I liked the giant whale, the Indians (of course) and the dinosaurs. Especially the dinosaurs. Evolution lives here. You look at those things and you have to think about it: this was once a real thing with skin and muscles and it moved around and ate and pooped. Really cool. It was too crazy to eat here. Just a phalanx of strollers all moving towards the smell of food. We decided to try our luck elsewhere.

We walked around outside and found Calle Ocho. I didn’t think it looked promising but Bob said he had a good feeling. When we walked in it was empty and smelled like a fraternity house. Then they took us to the back to a sunny room filled with people. The gal seating us said: “You know about the free sangria with brunch?” Us: “Huh?” Her: “Yeah, free sangria with brunch. Help yourself.” A long table was filled with giant glass barrels filled with sangria. Yippee! The food was delicious and reasonably priced, too. Score 100 points for Bob.

We took a quick rest at the apartment and then met Corey for a walk around Greenwich Village and Hudson River Park. He had to man the box office for a Cabaret Show so he left us at Strand Books. One of the owners of Strand Books is married to Oregon Senator Ron Wyden(D) and he met his wife at Powell’s in Oregon. Corey had told us this whole story and warned us about the “Powell’s-ization” of Strand Books. And sure enough, the set up was mighty familiar right down to the red INFO? signs. Since we didn’t know what Strand Book was like before, we were ambivalent about the whole thing.

Turns out Senator Wyden and Senator Charles Shumer (D-NY) were doing a book reading while we were there. I got to the top of the stairs and saw Senator Wyden and thought, “Hey, I recognize that guy.” I don’t know exactly what they were doing but something with health care because there was an employee in the back of the bookstore where I was looking at science fiction going off the rails about the irony of the Senator talking about universal health care at this bookstore.

St. Clements
Bob and I left the bookstore and headed over to St. Clements for the cabaret show. It was a fundraiser for gay pride events for the coming year. The food was spectacular and the entertainment fun. One of Corey’s friends that owns the restaurant, Carolyn was in the show.

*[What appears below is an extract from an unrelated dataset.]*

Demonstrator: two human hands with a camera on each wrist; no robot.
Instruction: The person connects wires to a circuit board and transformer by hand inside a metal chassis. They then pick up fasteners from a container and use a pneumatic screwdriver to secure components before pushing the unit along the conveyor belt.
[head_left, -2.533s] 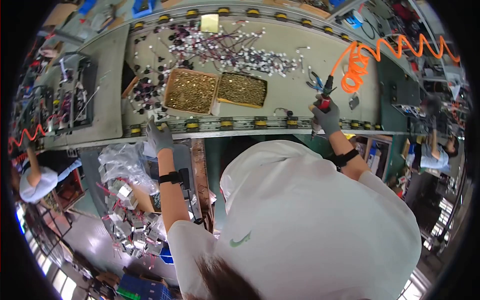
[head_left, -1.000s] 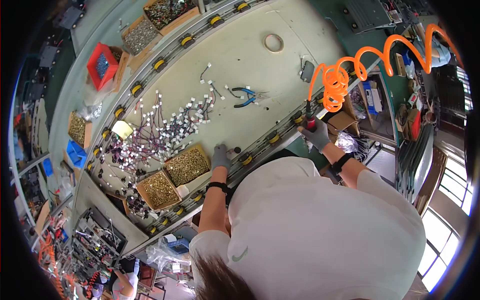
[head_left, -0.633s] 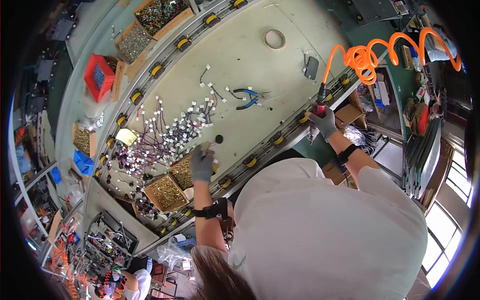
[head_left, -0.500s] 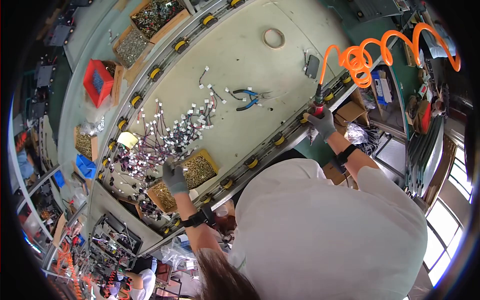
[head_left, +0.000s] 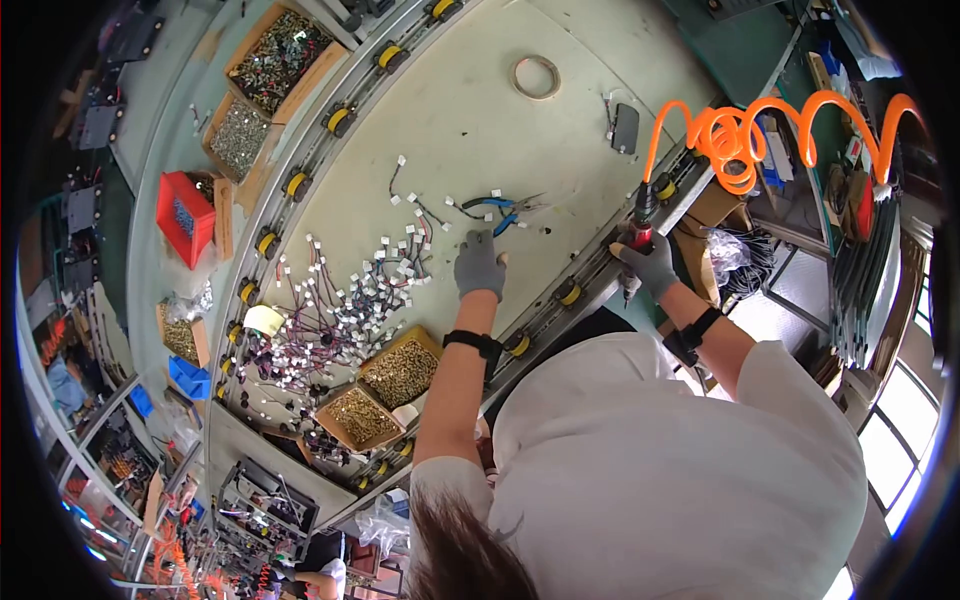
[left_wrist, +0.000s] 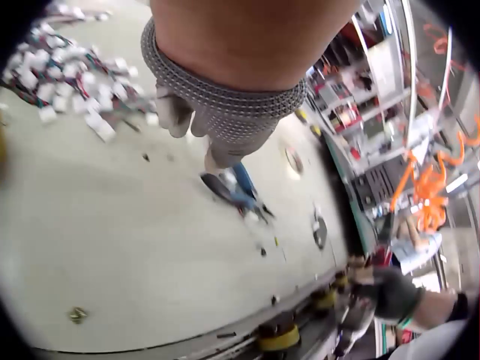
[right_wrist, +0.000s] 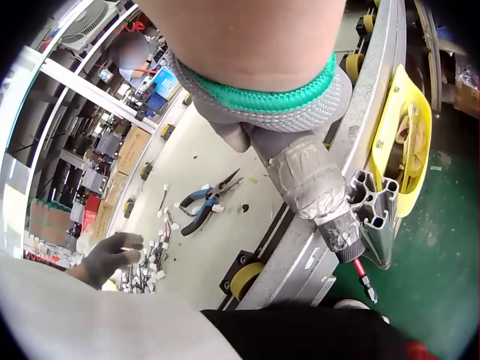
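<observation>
The gloved left hand (head_left: 480,265) is over the bench just short of the blue-handled pliers (head_left: 508,212), its fingers loosely extended and holding nothing visible. In the right wrist view a gap shows between this hand (right_wrist: 112,259) and the pliers (right_wrist: 206,202). At the bench's near rail, the gloved right hand (head_left: 652,265) grips a red and black driver (head_left: 642,232) that hangs from an orange coiled hose (head_left: 725,140). The driver's tape-wrapped body (right_wrist: 304,180) and downward bit (right_wrist: 366,283) stand out beside the rail. The palm side of the left hand is hidden.
Wire leads with white connectors (head_left: 370,300) lie in a heap left of the left hand. Two boxes of brass-coloured parts (head_left: 402,372) stand near the front rail. A wire ring (head_left: 535,77) and dark flat piece (head_left: 625,128) lie farther back. Rollers (head_left: 569,292) line the rail.
The left hand has moved from over the boxes of brass-coloured parts rightward to beside the pliers. The right hand has kept its grip on the driver near the rail. The head view has shifted slightly.
</observation>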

Later I commented to Bob that our entire day was a fundamentalist nightmare: evolution, democrats and gay cabaret.

Monday we grabbed a muffin at the Bouchon Bakery in Time Warner Center and then hit the subway to South Ferry at the tip of Manhattan. We looked at the long line stretched across the park for the Statue of Liberty (which I keep mistyping “Statute of Liberty” – I’m sure there’s a good joke in there but nothing is coming to me.) I dislike boats and didn’t feel a strong urge to see the Statue of Liberty even if it wasn’t off in the mists. I’m not sure what Bob was thinking but he knows how much I hate boats and didn’t make a big deal about it. What a prince.

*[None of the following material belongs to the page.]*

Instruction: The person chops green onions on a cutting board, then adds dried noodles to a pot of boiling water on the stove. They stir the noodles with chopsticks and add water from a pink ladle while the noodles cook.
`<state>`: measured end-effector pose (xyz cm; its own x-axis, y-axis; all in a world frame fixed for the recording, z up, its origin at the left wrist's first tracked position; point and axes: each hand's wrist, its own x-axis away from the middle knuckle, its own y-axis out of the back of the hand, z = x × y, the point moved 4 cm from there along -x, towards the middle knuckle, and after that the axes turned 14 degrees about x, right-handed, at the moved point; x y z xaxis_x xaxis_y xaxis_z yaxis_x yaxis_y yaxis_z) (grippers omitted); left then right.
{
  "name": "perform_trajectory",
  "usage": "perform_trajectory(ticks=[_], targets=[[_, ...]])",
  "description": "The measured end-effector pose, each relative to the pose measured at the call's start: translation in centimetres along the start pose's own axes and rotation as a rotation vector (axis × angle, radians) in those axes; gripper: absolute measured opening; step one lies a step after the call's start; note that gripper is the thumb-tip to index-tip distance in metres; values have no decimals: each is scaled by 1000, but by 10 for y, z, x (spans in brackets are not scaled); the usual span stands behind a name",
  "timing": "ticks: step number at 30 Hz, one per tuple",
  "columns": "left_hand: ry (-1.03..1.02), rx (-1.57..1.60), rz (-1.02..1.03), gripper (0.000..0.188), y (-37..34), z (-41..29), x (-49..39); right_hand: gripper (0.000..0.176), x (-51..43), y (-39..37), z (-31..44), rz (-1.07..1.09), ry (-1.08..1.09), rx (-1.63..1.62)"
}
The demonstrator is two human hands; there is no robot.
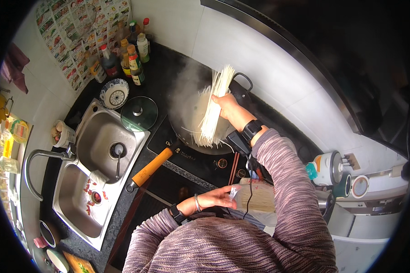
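My right hand grips a thick bundle of dry noodles above a steaming wok on the stove. Loose strands stick out at the bundle's lower end, and more noodles show behind it, partly hidden by steam. Nearer my body, my left hand holds the opening edge of a clear plastic bag with more dry noodles in it. The wok's wooden handle points toward the lower left. A pair of chopsticks lies between the wok and the bag.
Left of the stove is a double steel sink with a faucet. A glass lid rests by its corner, beside a patterned bowl. Several sauce bottles stand behind. A rice cooker is at the right, and a dark cable hangs near my right wrist.
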<state>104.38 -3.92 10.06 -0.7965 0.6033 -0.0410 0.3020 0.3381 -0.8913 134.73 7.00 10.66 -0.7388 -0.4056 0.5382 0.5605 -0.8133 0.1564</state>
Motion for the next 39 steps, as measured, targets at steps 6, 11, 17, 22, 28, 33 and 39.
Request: perform_trajectory(ticks=[6,11,17,22,28,33,39], targets=[[14,24,20,79,3,-1,-3,36,-18,-3,-21,17,-143,-4],[31,24,38,78,0,-4,-8,45,24,31,3,-319,-220,248],[101,-18,13,84,-12,-15,-12,52,103,61,52,-359,158,466],[122,38,21,89,-20,-15,-16,15,239,116,19,122,258,394],[154,39,92,88,-38,-13,-25,5,323,152,-156,162,285,1463],[199,10,117,88,-47,-17,-31,24,305,183,-273,-209,337,1676],[155,-6,106,87,-54,-19,-36,20,292,185,-299,-364,525,1660]])
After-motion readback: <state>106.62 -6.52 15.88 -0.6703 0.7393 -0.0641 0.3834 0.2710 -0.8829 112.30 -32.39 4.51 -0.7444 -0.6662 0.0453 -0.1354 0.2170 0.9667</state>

We headed over to the National Museum of the American Indian. The first thing I saw was a flier about Rick Bartow. Rick Bartow is Yurok and we were first introduced years ago by a mutual friend. Since then we run into him or his work every time we do anything remotely connected to Indian Art. I loved the museum and thought it was criminally empty after the long lines and big crowds we’d seen everywhere else.

Bob got us back to Grand Central Station where we had lunch at The Oyster Bar. I think this is the equivalent to having lunch at Fisherman’s Grotto in San Francisco meaning sorta cheezy touristy but how can you not? I had the salad foursome with shrimp, crab, salmon and squid (Hi Lena!). Bob had Oysters rockefeller. We both had beers: Long Island Pale Ale.

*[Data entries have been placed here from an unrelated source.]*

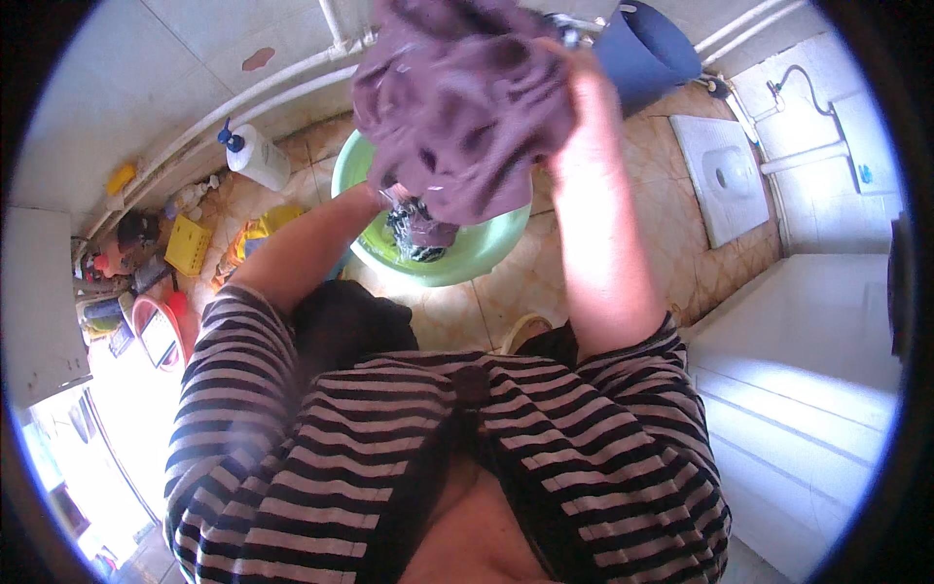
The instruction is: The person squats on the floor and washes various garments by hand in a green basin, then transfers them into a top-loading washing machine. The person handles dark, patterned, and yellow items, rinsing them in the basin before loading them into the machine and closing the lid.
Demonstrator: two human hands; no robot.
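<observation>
A wet purple garment is bunched up high over a light green plastic basin on the tiled floor. My right hand grips its right side and is raised above the basin's rim. Low over the basin, my left hand is mostly hidden behind the cloth; its fingers are not clear. Just beside it, a dark patterned cloth lies in the basin, with water splashing around it.
A blue bucket stands beyond my right hand, and a squat toilet is set in the floor at right. Left of the basin are a white pump bottle, a yellow plastic basket and a pink basin. White pipes run along the wall.
</observation>
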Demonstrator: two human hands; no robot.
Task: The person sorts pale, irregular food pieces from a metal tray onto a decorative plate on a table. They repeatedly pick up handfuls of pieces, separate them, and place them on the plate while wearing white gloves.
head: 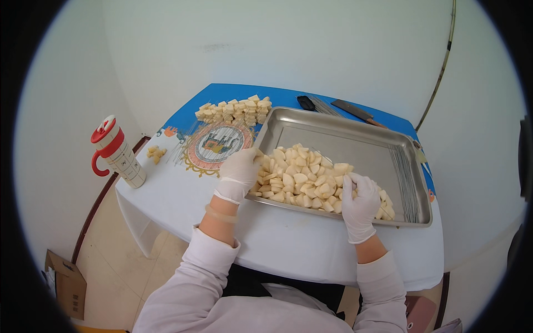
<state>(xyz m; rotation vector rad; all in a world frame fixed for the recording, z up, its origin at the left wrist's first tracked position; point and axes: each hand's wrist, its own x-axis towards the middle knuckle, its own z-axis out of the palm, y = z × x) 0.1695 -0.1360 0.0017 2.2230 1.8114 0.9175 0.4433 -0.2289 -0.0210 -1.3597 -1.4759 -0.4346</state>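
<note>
My left hand (pixel 239 171), in a thin white glove, is at the left side of a steel tray (pixel 333 133). Its fingers are pinched on what looks like a pale cut piece, mostly hidden by the fingertips. A heap of pale, peeled vegetable pieces (pixel 306 177), perhaps potato, lies along the tray's near side. My right hand (pixel 361 202), gloved too, is over the heap's right part with its fingers curled and thumb and forefinger together. Whatever may be between them is too small to make out. Thin metal skewers (pixel 404 183) lie in a bundle at the tray's right end.
Skewered pale pieces (pixel 235 110) are stacked behind the tray's left corner. A cleaver (pixel 354 110), more skewers (pixel 327 106) and a black object (pixel 306 103) lie along the back. Small yellowish pieces (pixel 156 154) and a red-handled tumbler (pixel 120 154) are at the left.
</note>
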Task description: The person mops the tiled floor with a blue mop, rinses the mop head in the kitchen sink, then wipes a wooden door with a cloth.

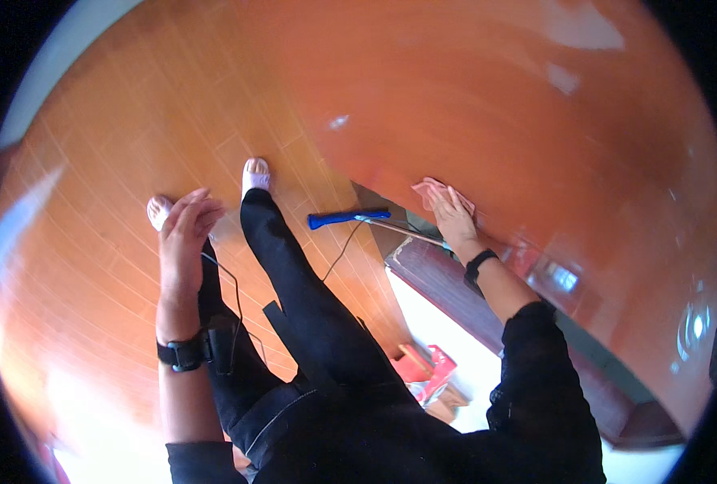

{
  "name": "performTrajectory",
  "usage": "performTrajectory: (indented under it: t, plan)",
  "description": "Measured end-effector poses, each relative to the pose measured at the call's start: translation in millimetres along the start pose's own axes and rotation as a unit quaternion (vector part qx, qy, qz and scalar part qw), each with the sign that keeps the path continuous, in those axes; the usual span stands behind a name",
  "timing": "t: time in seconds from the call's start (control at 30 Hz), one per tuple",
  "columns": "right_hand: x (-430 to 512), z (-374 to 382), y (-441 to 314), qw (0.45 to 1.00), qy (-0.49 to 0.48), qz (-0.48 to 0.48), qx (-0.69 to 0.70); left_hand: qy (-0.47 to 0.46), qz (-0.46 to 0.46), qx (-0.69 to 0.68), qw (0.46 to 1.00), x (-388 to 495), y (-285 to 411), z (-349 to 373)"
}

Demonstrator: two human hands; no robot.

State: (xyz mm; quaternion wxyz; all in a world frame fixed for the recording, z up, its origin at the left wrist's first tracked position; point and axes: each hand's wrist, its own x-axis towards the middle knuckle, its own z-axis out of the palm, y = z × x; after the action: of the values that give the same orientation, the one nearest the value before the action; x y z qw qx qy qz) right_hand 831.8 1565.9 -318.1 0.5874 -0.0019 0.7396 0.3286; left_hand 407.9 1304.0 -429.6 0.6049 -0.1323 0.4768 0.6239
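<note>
My right hand (452,213) lies palm down on a pink cloth (431,189), pressed against the glossy reddish-brown surface (515,133) near its lower edge. Parts of the cloth stick out beyond the fingers. My left hand (189,227) is raised in front of my left leg, away from the surface, its fingers loosely bent and slightly blurred. Whether something small is between those fingers cannot be told. A black strap with a device is on the left forearm, and a thin cable runs beside it.
A mop with a blue head (340,218) lies on the wood-look floor (152,127), by a dark wooden ledge (449,284). Red packaging (437,366) and other items stand near my legs. My feet are in light slippers (256,175).
</note>
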Motion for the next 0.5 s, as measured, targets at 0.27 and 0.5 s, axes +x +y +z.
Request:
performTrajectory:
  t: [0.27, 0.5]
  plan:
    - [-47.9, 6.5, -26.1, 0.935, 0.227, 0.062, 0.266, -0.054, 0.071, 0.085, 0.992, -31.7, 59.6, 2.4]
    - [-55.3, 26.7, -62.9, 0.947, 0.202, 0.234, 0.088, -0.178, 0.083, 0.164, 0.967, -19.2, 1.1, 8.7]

I was losing steam by this time but not Bob. We were off to the Guggenheim museum which is an incredible building which I see just now on the Wikipedia entry was designed by Frank L. Wright. I should have guessed. It’s a big spiral and you start at the top and work your way down. That’s how we did it. The exhibit we saw was Spanish painters and was fabulous. But by the end I was completely dead on my feet and not the usual sparkling-fun travel companion that my husband loves.

He promised to get me to the room for a nap before our evening show and he did. For 20 minutes. I made the best of it and rallied and we went to the Iridium for a Les Paul show. Les Paul is 94 and invented the electric guitar and is a hot ticket. That little room was packed to the rafters. The first thing I did was point out all the exits to Bob.

The club had lots of rules like you can’t hang your coat on the back of your chair but you can hang all your bags of crap. Kids are allowed and Bob thought the youngsters were the luckiest people alive.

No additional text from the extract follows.